Please tally the lines below that contain the word "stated" and reply with the total alone.

■ ■ ■ ■

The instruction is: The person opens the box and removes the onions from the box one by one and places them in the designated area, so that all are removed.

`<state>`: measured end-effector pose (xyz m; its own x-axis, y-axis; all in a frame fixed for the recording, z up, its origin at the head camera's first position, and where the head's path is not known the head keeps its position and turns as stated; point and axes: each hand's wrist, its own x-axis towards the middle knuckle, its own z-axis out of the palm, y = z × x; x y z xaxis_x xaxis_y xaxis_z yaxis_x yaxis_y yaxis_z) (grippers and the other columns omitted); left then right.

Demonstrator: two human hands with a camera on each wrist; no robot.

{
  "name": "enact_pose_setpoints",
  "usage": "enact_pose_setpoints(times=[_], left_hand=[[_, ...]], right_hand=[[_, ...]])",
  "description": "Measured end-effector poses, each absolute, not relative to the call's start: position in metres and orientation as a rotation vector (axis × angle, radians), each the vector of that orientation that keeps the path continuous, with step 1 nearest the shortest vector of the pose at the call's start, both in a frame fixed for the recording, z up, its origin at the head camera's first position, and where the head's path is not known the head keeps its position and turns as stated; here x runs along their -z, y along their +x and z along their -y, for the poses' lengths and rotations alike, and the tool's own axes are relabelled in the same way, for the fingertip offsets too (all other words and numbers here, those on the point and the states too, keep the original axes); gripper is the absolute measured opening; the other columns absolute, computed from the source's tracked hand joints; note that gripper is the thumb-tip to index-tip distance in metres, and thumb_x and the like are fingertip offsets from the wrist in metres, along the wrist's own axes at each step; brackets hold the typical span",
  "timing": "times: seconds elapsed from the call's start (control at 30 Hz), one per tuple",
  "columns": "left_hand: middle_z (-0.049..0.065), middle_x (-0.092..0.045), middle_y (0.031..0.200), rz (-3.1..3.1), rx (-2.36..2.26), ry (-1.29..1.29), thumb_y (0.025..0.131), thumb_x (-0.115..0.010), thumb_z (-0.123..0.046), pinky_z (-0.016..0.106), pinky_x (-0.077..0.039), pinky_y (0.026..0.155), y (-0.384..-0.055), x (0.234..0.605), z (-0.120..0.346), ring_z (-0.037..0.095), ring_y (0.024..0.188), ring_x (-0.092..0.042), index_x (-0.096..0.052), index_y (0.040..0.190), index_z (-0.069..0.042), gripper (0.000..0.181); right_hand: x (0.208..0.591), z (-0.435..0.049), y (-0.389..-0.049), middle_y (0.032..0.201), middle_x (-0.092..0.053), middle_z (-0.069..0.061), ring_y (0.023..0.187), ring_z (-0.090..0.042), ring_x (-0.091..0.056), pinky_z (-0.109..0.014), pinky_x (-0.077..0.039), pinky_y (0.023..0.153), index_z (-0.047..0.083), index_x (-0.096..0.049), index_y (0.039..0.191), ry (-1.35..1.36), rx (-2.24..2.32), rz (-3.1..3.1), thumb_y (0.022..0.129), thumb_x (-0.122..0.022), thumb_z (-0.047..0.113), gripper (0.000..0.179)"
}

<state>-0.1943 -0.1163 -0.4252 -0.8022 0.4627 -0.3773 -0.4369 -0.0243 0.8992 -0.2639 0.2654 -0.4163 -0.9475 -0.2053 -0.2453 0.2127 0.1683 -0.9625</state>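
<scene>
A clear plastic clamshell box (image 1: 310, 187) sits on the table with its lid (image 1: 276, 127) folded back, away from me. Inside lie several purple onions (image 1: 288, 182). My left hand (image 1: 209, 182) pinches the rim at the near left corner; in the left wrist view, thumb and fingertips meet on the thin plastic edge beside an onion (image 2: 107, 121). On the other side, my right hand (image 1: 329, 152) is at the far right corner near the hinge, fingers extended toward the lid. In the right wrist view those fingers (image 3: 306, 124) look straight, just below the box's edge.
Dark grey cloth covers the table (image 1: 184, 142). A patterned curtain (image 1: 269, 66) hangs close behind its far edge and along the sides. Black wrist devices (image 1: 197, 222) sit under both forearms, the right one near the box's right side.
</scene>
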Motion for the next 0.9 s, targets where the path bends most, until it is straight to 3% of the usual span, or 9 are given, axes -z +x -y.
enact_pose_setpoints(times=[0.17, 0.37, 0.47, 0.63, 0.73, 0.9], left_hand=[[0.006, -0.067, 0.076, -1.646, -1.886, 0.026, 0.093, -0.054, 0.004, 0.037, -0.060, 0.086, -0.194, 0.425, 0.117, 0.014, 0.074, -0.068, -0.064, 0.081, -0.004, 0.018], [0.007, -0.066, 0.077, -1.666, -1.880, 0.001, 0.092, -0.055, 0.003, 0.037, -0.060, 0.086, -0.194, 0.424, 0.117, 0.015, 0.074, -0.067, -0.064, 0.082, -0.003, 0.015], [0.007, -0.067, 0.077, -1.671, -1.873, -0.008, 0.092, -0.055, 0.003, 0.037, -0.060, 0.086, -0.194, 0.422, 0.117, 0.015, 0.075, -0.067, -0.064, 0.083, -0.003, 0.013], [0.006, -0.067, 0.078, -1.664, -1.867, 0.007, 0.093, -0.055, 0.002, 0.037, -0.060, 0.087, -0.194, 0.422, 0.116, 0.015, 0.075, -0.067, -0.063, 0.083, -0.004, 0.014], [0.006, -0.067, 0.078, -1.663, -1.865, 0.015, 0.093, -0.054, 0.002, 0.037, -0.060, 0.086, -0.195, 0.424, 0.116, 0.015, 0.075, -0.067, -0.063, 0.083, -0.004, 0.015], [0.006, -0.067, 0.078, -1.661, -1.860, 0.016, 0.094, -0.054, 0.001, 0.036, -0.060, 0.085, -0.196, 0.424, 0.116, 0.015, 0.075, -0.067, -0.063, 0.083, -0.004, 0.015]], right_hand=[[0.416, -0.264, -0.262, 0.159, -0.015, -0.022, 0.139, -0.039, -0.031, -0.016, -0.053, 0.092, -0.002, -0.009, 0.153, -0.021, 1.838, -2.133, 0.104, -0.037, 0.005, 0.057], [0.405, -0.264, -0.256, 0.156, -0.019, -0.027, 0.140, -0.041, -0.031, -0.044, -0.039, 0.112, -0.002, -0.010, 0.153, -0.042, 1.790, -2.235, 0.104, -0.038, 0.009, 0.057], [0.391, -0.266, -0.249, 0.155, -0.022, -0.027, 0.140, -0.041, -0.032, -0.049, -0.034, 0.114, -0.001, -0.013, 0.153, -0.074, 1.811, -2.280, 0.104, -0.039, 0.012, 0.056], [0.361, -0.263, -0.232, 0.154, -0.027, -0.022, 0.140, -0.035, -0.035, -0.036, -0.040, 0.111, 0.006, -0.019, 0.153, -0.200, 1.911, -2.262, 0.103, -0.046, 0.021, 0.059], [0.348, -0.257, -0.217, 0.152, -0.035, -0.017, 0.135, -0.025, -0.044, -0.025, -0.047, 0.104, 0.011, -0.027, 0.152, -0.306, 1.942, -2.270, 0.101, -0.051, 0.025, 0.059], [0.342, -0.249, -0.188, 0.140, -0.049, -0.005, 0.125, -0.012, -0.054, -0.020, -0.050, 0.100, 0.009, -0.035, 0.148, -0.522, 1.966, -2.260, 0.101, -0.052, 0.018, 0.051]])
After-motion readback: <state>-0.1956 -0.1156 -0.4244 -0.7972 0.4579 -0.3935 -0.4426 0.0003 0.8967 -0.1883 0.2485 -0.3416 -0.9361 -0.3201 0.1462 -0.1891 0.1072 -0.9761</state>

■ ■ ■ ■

__Answer section__. 2